- _AIM OF THE TASK_
Return only the number of lines in the data below where the word "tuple" appears.

- _DATA SHOWN_
____________________

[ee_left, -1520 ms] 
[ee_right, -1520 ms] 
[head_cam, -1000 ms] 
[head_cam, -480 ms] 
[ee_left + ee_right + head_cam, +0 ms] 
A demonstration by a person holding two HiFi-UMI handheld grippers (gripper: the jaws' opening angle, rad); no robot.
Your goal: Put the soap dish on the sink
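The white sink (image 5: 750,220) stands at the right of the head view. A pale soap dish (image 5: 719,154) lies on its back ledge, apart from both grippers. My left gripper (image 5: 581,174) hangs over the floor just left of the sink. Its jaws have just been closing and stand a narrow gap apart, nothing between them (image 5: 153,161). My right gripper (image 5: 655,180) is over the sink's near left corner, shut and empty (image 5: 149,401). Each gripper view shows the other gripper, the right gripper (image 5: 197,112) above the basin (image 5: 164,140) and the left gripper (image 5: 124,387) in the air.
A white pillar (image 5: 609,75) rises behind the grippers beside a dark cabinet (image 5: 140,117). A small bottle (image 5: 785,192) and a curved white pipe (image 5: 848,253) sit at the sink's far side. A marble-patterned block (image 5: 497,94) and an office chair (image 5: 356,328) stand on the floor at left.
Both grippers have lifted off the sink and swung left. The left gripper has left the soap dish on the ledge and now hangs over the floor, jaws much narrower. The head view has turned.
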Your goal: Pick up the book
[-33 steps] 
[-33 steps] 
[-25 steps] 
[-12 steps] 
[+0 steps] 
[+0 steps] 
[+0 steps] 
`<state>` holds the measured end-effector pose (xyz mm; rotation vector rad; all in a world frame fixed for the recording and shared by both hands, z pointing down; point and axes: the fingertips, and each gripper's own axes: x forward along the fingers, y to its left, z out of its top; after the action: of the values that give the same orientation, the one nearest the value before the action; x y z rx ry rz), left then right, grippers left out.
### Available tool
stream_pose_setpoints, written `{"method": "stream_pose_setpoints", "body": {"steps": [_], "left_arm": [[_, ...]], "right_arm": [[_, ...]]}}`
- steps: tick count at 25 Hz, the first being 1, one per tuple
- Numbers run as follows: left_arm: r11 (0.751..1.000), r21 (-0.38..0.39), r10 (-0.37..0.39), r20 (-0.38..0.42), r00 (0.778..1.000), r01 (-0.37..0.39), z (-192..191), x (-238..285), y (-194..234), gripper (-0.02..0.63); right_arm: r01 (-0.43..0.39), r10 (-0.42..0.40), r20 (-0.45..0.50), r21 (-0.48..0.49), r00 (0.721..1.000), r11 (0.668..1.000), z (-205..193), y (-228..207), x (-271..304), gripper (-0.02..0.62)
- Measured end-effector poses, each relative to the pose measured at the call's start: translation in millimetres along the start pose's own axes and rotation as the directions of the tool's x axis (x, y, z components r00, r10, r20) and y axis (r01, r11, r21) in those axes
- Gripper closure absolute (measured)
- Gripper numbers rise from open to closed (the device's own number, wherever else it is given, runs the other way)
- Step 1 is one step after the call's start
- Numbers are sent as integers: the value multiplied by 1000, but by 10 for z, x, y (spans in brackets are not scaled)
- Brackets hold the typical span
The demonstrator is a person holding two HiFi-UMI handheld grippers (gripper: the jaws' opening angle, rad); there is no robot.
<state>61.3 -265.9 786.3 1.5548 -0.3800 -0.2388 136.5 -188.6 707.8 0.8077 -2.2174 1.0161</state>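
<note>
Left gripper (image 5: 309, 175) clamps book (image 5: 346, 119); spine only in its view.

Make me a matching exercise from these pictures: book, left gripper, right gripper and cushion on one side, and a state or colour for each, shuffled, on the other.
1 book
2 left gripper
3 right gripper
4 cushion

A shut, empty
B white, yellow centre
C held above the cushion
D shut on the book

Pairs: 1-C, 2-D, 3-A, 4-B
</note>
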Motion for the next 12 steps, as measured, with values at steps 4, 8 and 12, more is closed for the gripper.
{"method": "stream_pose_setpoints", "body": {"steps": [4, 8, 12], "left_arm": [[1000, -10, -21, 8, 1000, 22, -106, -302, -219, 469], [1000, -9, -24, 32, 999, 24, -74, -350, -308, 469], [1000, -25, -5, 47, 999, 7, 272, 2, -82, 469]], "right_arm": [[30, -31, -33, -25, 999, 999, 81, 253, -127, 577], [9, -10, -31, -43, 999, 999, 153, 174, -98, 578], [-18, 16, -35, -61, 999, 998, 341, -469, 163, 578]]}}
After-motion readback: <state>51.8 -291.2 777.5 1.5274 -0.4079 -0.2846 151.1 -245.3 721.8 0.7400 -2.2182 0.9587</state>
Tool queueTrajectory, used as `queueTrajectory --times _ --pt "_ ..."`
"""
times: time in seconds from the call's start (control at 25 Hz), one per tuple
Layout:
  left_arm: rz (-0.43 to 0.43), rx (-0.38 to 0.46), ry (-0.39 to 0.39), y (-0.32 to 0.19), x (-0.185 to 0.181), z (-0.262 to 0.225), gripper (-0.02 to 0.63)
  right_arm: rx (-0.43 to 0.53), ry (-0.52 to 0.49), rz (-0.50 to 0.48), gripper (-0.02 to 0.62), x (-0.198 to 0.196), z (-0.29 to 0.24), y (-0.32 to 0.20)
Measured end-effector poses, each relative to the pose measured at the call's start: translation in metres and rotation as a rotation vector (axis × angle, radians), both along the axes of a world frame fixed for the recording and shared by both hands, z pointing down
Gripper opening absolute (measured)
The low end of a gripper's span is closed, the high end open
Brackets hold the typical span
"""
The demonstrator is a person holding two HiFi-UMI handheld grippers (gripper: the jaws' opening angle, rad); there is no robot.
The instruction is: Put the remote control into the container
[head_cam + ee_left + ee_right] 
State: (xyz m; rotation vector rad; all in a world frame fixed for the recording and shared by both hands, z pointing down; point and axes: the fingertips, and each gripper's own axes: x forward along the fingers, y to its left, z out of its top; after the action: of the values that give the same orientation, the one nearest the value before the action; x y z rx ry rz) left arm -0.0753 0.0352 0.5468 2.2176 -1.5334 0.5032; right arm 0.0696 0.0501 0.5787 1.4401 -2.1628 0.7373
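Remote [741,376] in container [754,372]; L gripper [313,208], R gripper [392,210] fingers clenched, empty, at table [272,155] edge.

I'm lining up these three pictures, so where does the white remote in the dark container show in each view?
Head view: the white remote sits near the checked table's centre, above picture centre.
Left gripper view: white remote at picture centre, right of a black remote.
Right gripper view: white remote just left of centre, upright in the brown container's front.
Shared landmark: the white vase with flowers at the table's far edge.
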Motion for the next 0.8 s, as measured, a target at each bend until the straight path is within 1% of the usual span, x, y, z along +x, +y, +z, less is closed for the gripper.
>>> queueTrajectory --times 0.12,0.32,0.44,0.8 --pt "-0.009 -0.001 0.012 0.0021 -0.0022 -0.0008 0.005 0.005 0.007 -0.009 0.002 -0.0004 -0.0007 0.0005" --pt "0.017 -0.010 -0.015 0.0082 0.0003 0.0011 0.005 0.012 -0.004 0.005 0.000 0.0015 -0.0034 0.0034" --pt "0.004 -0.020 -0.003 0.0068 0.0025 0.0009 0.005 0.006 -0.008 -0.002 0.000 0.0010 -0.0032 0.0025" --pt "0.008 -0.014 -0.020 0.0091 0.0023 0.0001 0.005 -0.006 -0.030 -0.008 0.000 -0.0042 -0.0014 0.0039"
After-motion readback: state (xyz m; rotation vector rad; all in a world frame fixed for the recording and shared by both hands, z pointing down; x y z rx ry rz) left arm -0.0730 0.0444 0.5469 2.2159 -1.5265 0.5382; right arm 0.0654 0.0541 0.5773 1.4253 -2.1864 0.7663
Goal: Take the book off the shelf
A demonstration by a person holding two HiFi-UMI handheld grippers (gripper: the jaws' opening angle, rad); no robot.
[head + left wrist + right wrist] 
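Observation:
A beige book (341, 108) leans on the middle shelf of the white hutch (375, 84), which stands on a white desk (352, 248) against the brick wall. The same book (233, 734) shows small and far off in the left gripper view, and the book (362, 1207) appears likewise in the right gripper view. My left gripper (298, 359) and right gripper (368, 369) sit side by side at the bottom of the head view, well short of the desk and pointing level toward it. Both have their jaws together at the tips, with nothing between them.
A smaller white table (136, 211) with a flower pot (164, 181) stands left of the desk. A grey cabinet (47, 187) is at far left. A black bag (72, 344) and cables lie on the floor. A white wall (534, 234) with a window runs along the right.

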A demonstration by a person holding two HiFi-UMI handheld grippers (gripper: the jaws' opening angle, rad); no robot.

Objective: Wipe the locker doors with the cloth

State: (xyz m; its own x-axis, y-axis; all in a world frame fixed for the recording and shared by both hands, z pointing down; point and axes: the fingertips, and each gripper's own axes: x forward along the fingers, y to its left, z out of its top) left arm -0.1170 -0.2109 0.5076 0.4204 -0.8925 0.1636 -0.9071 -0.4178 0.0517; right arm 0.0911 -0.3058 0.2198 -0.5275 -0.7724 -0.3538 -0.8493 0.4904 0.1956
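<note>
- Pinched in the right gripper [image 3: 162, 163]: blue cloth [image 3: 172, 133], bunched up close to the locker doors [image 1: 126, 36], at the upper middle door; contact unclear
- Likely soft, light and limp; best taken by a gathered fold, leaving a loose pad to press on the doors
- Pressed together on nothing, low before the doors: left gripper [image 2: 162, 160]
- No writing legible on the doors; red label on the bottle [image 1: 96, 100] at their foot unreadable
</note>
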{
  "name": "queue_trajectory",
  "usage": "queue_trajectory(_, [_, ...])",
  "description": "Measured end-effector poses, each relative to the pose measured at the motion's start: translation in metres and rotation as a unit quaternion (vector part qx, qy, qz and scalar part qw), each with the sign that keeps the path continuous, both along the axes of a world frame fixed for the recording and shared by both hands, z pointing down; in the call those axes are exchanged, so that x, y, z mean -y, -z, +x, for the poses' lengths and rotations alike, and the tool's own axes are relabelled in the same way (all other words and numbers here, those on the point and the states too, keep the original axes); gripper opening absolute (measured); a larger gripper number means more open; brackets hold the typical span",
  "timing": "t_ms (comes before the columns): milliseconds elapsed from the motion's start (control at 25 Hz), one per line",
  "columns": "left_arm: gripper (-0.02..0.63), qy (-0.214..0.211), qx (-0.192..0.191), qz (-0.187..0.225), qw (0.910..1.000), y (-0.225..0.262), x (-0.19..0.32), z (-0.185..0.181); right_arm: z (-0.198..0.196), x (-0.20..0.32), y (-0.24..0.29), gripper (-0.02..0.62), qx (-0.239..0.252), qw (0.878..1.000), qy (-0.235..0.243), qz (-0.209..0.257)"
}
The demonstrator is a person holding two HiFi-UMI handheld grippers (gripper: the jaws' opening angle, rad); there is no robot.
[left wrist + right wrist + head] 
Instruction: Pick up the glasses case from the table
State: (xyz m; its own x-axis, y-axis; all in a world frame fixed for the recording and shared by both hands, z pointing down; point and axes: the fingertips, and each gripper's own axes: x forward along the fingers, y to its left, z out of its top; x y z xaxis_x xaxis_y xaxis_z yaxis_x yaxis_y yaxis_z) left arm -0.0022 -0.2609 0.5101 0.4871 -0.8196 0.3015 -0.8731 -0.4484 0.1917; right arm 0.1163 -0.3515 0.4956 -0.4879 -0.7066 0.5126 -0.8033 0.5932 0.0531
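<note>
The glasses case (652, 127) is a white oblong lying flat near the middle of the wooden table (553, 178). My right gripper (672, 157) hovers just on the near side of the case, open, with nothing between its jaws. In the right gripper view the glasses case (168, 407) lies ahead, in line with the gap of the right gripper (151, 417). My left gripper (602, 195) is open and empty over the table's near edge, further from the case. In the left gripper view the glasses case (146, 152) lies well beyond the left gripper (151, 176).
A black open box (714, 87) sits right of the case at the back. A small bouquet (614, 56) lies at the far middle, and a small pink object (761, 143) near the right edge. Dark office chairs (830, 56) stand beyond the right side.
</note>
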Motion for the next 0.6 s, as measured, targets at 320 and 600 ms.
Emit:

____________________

- _FINISHED EXERCISE_
2